“In the short run, the market is a voting machine. In the long run, it’s a weighing machine” – Warren Buffett.
The thing about investing in real life is that sometimes your shares do well, and sometimes they do badly. Just like anything in life, you have highs and you have lows.
Wilting in the summer sun
Earlier this year I was ecstatic as so many of my shares were soaring. In particular, my bet on insurance outsourcer Quindell (LSE: QPP) was paying off, with the share triple-bagging.
Emboldened by my success with Quindell, I bought into more small-cap growth stocks such as mobile innovator Globo and internet betting company GVC.
But now I am finding that many small caps, including Quindell and Globo, have been wilting in the summer sun.
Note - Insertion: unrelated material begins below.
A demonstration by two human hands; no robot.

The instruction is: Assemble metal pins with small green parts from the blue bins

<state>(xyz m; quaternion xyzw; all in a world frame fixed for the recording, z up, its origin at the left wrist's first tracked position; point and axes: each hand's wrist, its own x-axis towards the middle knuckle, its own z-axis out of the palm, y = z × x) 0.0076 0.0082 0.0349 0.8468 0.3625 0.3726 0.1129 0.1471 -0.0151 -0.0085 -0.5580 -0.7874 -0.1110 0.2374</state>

It has been a sobering few months for my portfolio. I guess it’s just something you have to take on the chin.
Quindell in particular is sitting at a mere one third of its all-time high. It’s been a terrible few months, and yet, I’m not panicking. In fact, the thought of selling my holding in these shares has hardly crossed my mind. If you look at the fundamentals, I hope you will understand why.
At its current price of 167p, consensus estimates that Quindell is on a 2014 P/E ratio of 3, falling to 2 in 2015. Here is the earnings per share progression:
2011: 5.14, 2012: 14.97, 2013: 29.28, 2014: 54.55, 2015: 81.60
If the consensus is right, that’s an astonishing 16-fold increase in profits. And Quindell at the moment is on course to meet its earnings targets.
Amidst all the negativity about this company, I have not read a single article that puts together a clear and coherent argument as to why these figures are wrong. The company is astoundingly cheap, and no-one says these earnings are wrong. So why sell?
Why is this company so cheap?
The more interesting question for me is: why is this company so cheap?
Well, I have an answer, but this is a difficult concept to explain. Let’s put it this way: for most people, now is right. People generally think that now, whether you are talking about fashion, music or investing, is always right.
In other words, people believe that if something is this way now, it will always be this way. But in reality, and particularly in investing, things change very quickly.
Quindell investors need to have the faith that it won’t always be this way; they need the confidence and the unflappability to sit out the bad times patiently, knowing that, eventually, the share price will recover.